Extroverted thinking simple means that you place yourself outside of the thoughts, you're objective, you look at think of things in such a way that you are an observer. You can compare and contrast many things at face value and in line with other synaptic connections you've made in the past. You are looking at "systems" in a big picture sense. You're looking at the forest, or forests, as wholes and couldn't be too terribly bothered about individual trees (unless there's this absolutely COOL looking tree you have to investigate up close!). If you come across new information that changes the relationship of systems, you immediately correct, adapt, and adjust without any problem. It doesn't bother you when your existing theories have to be altered, you're just happy to be more correct than before! Ideas and thoughts come flooding into your mind all the time, and instead of contemplating too deeply any as many particular ones as you can, you generally find yourself building up universes from the galaxies of thought by taking a step back and looking to see how they interact, versus an INTP who would go inward into the galaxies of thought to study the planets within the galaxies, rather than piecing together the universe.

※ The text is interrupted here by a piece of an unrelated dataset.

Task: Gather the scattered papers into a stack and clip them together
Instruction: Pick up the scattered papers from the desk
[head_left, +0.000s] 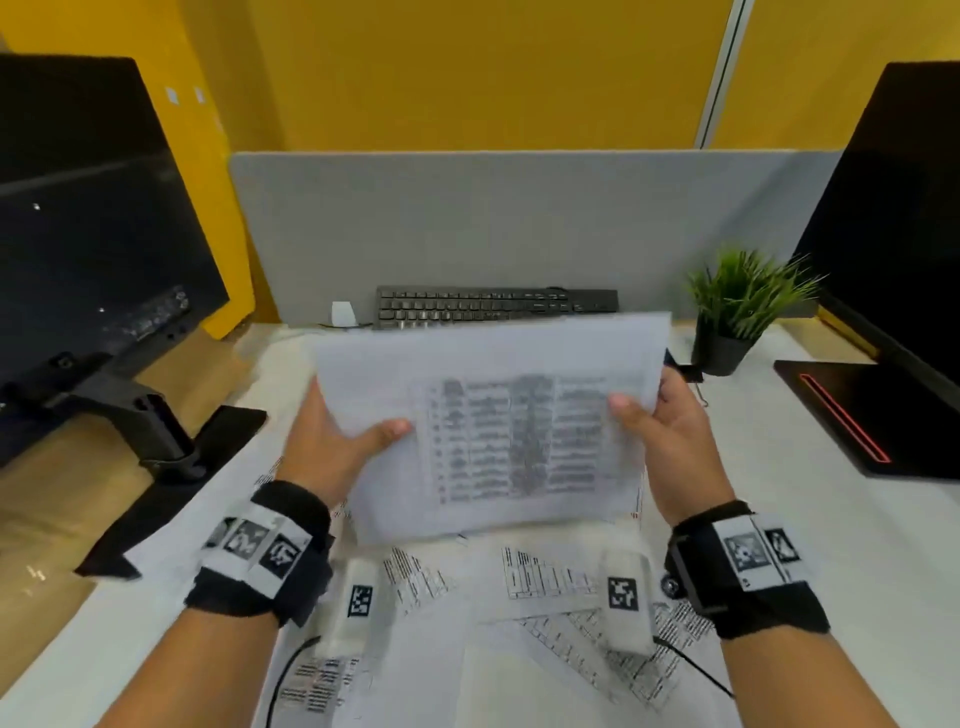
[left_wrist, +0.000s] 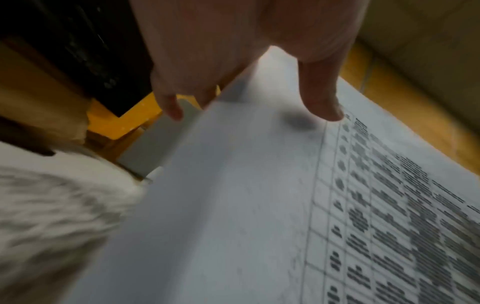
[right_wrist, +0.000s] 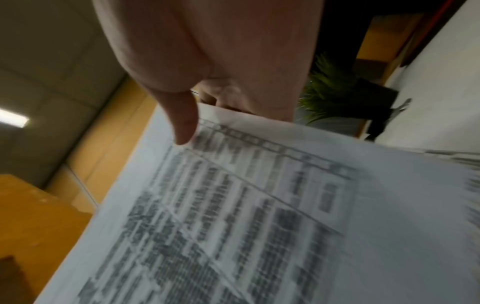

Introverted thinking places you INSIDE the system. You are up close and personal with your thoughts. You are working out every detail of your system to perfection, and worry about how it might relate to other systems some other time. You place yourself in a subjective position to analyze your thoughts or stimuli as how it relates to you and your experiences. From connections you've already made, you use what you know to be true when thinking about new things, rather than taking in a monsoon of everything as it comes at face value, like an ENTP, and creating a chaotic, albeit magnificent, web of cross referenced information that ENTP's rarely have time to fully analyze.

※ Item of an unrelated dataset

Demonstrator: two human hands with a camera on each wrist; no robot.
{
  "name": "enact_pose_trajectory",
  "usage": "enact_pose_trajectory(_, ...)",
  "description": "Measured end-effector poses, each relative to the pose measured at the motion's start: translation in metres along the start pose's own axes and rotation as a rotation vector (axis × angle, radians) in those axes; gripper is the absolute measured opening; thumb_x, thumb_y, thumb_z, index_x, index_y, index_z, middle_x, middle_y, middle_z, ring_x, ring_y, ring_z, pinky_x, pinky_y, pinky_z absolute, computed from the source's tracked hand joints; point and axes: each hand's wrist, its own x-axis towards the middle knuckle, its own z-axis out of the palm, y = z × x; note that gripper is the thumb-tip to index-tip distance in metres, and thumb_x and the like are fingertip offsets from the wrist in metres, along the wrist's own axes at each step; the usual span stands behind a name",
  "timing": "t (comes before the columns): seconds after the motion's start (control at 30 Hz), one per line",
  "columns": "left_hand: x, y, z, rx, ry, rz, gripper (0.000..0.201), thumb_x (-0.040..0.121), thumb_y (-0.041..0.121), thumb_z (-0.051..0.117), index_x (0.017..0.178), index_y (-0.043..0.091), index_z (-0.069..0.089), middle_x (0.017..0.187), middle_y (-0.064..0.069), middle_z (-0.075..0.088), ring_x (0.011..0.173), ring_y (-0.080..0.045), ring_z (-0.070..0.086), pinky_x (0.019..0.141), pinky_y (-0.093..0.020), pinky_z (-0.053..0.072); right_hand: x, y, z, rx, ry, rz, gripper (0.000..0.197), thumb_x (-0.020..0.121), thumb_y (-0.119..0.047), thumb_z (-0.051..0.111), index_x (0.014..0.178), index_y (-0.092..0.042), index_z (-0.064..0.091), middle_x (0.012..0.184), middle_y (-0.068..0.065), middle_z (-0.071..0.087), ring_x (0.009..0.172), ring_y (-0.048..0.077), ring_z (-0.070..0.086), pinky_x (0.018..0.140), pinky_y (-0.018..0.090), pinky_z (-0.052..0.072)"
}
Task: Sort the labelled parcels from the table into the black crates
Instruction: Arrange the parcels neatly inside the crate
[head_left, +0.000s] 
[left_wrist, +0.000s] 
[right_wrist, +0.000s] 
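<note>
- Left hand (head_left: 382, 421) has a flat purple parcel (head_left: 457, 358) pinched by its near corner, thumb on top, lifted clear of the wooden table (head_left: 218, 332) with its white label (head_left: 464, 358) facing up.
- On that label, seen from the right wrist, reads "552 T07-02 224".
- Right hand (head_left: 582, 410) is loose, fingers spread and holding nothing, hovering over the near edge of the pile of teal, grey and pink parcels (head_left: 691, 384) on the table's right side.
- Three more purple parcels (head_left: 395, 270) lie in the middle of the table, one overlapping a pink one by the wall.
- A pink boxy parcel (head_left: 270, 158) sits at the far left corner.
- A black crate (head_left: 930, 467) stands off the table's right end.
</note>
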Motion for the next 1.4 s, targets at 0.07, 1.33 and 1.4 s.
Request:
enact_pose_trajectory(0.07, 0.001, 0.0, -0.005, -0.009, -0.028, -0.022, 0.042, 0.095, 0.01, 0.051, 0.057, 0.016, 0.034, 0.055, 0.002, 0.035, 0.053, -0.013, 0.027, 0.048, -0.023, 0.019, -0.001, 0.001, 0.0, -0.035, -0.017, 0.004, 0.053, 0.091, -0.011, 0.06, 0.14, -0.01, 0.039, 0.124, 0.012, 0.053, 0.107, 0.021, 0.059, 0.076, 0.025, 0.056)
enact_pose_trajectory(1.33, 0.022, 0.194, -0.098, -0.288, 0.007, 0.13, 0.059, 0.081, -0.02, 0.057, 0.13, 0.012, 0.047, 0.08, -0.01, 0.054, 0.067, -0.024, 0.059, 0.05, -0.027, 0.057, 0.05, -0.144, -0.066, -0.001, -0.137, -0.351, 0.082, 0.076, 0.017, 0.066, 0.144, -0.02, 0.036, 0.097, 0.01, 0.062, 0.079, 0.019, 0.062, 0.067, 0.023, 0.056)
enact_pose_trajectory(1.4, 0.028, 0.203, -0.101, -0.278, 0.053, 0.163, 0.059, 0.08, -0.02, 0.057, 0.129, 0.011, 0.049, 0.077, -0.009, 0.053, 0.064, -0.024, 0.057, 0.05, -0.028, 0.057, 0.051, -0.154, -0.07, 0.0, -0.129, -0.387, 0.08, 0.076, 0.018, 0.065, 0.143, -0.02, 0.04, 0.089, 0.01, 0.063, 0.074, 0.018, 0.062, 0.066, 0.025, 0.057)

Both INTP's and ENTP's rely on their intuition for understanding, and their perceptions for gathering new information. Both place emotions and biased judgements outside of their core functions for most of their thinking and analyzing.

Somebody please correct me if I've grievously err'd, but that's how I understand introverted and extroverted thinking contrast with each other.


----------



## littleblackdress (Feb 24, 2013)

@Basileus I was actually specifically asking whether you generated a whole lot of ideas after this interaction. I actually like A LOT of downtime. But I find after a stimulating time with people I like, my Ne goes crazy. My father in law (an INTP) would probably sit and think, but it would be more like calming himself. Also, he talks REALLY slowly. I talk really quickly (while generating ideas), then pause, pause, pause and slow to a crawl while "backing up" my ideas. I don't think I have EVER seen a fast talking INTP. ENTPs however, are second only to ENFPs, apparently... until, they suddenly slow down...


----------



## littleblackdress (Feb 24, 2013)

@_jdstankosky_ - the real difference between INTP and ENTP is that the order for ENTP is Ne Ti Fe Si, and the function order for INTP is Ti Ne Si Fe... @_Basileus_ That means that INTP and ENTP actually both have introverted thinking. It is actually a question of function order, not different functions. ENTPs generate ideas when "in the zone" - and INTPs have amazing "thought trains" when in the zone - though an INTP really needs to step in and confirm... Basically, people love using their first function. Another difference is that tertiary Fe looks really different than Fe in the inferior. ENTPs appear warm and charismatic because of Fe... INTPs tend to have weird Fe eruptions... and, from the few INTPs I have known, they also have weird facial expressions - my FIL waggles his eyebrows a lot - seriously WAGGLES. When I heard another vid MBTI fanatic talk about the weird facial flits of INTPs I just about snorted milk out of my nose, because, well, that is actually a pretty good description. Dr. Juice does it, too - and I am pretty sure he is an INTP. People tend to find ENTPs to be braggarts - but INTPs are actually fairly typically treated like children... like people who don't really function and need help. Not a true assessment, but you can ask yourself how people respond to you - more like you have much more logistic competence than you actually do... (ENTP) - like you are arrogant (ENTP), or come up to you and offer to "help" you with rather meaningless things (like buying clothes that look nice, or pick out furniture... - these are people genuinely trying to help and wondering why you don't care - not women hitting on you...).


----------



## Basileus (May 8, 2013)

@littleblackdress

as far as getting alot of ideas? no not really, but we weren't really talking about anything that would give me any ideas? im guessing that doesn't matter? 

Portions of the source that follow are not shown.